More general information about SSH login is available at Access and data transfer.

There are 2 login nodes for Hortense: login55 and login56. When logging in using SSH, you will be assigned to either of these login nodes, based on the IP address of the host you are connecting from.

If you need to access a specific login node (for example because you have a screen or tmux session running there), just run “ssh login56” to jump to login56 if you were logged in to login55, or use “ssh login55” to jump to login55 from login56.

Note

The available resources on the Hortense login nodes are very limited: there are only 8 cores and ~60GB of RAM memory available on each login node, and these resources are shared by everyone that is logged in there.

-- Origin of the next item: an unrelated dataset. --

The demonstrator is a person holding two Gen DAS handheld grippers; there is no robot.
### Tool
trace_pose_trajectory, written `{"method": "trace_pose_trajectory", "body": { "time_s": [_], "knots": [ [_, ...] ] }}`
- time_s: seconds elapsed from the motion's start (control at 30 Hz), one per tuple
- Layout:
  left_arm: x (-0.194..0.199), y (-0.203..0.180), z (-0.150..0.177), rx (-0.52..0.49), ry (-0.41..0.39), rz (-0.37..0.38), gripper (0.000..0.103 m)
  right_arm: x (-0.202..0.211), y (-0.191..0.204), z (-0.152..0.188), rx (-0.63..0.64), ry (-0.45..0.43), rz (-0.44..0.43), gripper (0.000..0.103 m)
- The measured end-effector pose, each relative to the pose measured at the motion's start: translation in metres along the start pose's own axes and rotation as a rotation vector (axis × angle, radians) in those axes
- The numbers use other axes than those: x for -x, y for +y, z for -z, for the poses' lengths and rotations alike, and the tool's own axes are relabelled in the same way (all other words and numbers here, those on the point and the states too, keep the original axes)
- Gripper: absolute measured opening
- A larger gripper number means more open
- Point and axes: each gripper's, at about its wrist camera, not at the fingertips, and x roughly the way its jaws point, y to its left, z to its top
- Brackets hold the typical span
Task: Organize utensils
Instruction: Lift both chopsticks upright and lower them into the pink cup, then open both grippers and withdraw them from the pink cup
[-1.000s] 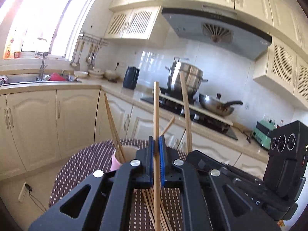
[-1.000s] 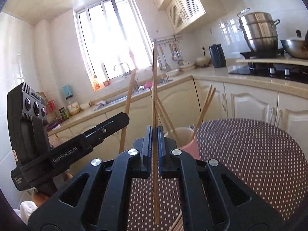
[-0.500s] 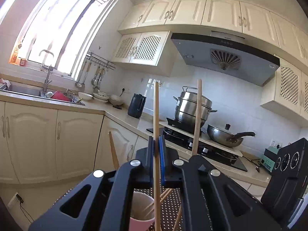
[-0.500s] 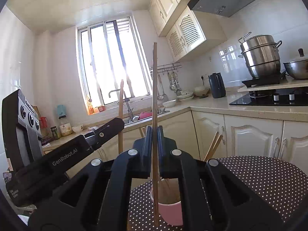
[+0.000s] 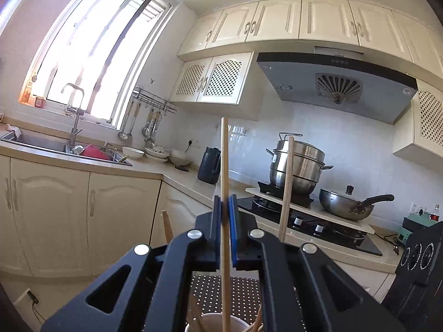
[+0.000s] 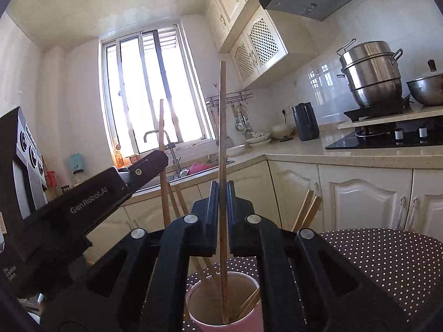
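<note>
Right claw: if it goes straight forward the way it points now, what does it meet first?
Probably the cabinet doors under the sink counter, though depth is unclear. The right claw, shut on a chopstick, points over the pink cup.

A home kitchen in bright daylight: cream cabinets [image 5: 277, 19] line the walls above a pale L-shaped bench [image 5: 177, 173], where a sink [image 5: 36, 141] and tap [image 5: 73, 110] sit under a tall window [image 5: 91, 55]. A steel steamer pot [image 5: 299, 163] and a lidded pan [image 5: 346, 203] stand on the hob below a grey extractor hood [image 5: 332, 83]; ladles [image 5: 124, 130] hang from a wall rail.
</note>
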Motion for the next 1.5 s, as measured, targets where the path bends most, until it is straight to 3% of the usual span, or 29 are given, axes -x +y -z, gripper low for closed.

Please only use the Hortense login nodes as an access portal!

For resource-intensive interactive tasks, like software compilation, testing software or job scripts, etc., please use an interactive job, either via qsub -I (see also Resource manager) or through the Web portal.

Host keys

The first time you log in to the Hortense login nodes, a fingerprint of the host key will be shown. Before confirming the connection, verify the correctness of the host key, to ensure you are connecting to the correct system.

Please verify that the fingerprint of the host key is *one* of the following:

  • for ECDSA host key:

    • 90:c7:d5:29:b3:c8:8c:fc:d4:c6:d7:14:68:bc:0a:7b (MD5)

    • 1Q6syHAJnrybhPJPX87gmLKsKRUVDZAy+5N96RbELBg (SHA256)

  • for ED25519 host key:

    • d0:8e:19:5a:bb:dc:32:45:53:82:ed:ae:10:07:83:72 (MD5)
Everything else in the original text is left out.